**ASSIGNED TASK**
Wherever the line with "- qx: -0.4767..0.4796" sits in the listing below, transcribe from it up to and including the line with "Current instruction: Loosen", exactly, and leave the remaining lines out.

**SUPPLIED MATERIAL**
☆ ☆ ☆ ☆ ☆
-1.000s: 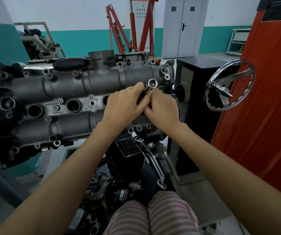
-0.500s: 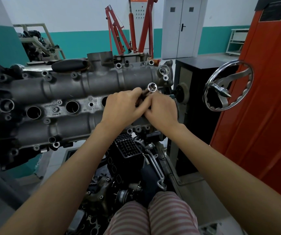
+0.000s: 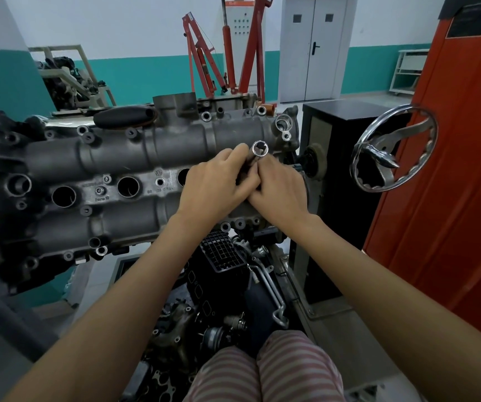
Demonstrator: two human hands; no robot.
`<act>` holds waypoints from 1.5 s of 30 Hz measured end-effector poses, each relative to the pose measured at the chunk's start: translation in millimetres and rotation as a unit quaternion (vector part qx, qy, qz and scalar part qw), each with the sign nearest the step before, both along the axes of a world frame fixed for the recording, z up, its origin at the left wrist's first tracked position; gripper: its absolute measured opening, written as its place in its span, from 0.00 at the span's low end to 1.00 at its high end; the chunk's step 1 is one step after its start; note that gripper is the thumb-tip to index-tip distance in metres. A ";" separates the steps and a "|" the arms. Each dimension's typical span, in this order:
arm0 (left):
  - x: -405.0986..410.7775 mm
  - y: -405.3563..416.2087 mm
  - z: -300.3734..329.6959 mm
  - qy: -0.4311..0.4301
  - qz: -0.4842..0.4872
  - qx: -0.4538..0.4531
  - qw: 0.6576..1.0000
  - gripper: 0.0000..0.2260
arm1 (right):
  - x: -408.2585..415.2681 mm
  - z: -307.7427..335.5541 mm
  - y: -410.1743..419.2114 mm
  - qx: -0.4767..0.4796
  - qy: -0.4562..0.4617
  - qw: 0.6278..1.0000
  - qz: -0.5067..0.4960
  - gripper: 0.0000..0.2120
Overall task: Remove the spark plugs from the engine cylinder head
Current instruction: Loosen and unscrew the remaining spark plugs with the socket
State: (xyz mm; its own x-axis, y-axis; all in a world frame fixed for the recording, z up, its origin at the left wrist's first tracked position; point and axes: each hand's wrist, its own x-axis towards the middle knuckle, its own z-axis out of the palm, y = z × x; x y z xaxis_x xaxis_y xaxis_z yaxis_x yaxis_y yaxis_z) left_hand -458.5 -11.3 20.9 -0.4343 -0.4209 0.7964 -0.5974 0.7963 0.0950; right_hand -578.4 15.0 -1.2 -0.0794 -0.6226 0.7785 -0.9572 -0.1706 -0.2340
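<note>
socket tool [image 3: 258, 152] gripped between left hand [image 3: 214, 188], right hand [image 3: 281, 190]

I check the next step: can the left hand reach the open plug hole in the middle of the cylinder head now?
Probably yes, once freed: the left hand grips the socket tool, and nothing covers the middle plug hole beside it.

The left hand [image 3: 216, 184] and right hand [image 3: 279, 192] were bare, without gloves, rings or a watch. Both forearms were uncovered along their whole visible length, with no sleeve reaching into the view. At the lower edge, the person's legs were clothed in trousers [image 3: 265, 369] of soft fabric with narrow pink and white stripes running lengthwise.
</note>
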 end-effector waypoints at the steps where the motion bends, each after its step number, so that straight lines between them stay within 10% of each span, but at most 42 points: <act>1: 0.4 -0.6 0.1 0.004 0.000 0.002 1.000 0.17 | 0.2 0.1 0.0 -0.002 0.000 1.000 -0.002 0.09; 19: 1.3 0.1 0.4 0.011 -0.010 0.013 1.000 0.20 | 4.9 2.3 4.5 -0.084 -0.027 0.996 0.034 0.10; 39: 4.0 -0.4 3.2 0.030 -0.023 0.030 0.999 0.20 | 5.1 11.5 2.4 0.041 -0.071 0.996 0.017 0.05; 45: 2.6 1.1 2.1 0.011 -0.011 0.016 1.000 0.21 | 0.6 11.2 0.2 0.061 -0.020 0.998 0.009 0.18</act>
State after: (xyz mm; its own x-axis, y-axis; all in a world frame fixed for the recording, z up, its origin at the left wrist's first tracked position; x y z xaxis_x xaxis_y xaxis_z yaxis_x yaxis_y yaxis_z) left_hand -455.9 -10.2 23.0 -0.4260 -0.4371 0.7921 -0.5773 0.8055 0.1340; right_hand -577.8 15.2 10.0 -0.0965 -0.7136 0.6939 -0.9434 -0.1566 -0.2923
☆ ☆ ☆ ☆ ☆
**RESPONSE BOX**
  - qx: -0.4767..0.4796
  - qy: -0.4562..0.4617
  - qw: 0.6278..1.0000
  - qz: -0.5067..0.4960
  - gripper: 0.0000..0.2120
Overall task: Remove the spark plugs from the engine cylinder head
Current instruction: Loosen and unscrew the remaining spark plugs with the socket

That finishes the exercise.